• Work to be completed:
Please output, exactly and without pictures, the lines from the opening of the listing below through the line containing "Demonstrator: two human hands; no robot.", both included.

******

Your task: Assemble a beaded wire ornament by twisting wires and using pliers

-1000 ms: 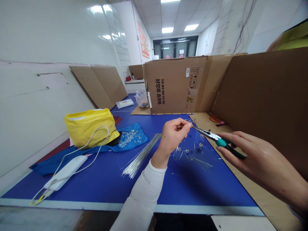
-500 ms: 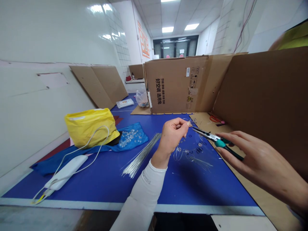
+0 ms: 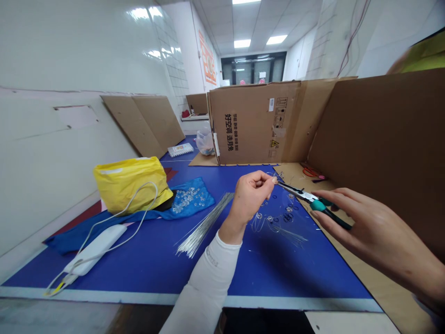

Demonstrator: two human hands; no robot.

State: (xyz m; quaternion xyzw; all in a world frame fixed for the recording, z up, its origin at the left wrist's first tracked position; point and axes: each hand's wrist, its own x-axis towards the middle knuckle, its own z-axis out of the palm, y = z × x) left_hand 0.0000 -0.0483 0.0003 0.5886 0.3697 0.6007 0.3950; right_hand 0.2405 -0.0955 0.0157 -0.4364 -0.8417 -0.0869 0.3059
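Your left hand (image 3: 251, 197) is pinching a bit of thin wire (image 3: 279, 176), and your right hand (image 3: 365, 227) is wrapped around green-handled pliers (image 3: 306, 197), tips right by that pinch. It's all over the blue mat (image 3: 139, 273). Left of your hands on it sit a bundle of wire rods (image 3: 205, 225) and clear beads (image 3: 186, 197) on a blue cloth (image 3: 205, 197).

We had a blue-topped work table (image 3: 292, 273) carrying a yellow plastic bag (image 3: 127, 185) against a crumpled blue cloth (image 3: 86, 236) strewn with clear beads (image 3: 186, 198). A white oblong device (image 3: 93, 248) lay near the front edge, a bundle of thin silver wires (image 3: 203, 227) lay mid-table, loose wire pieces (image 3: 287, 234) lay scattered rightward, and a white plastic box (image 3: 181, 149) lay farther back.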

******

• Answer to the exercise:
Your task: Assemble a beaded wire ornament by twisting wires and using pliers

-1000 ms: 
-500 ms: 
+0 ms: 

Demonstrator: two human hands; no robot.

No additional work remains on the exercise.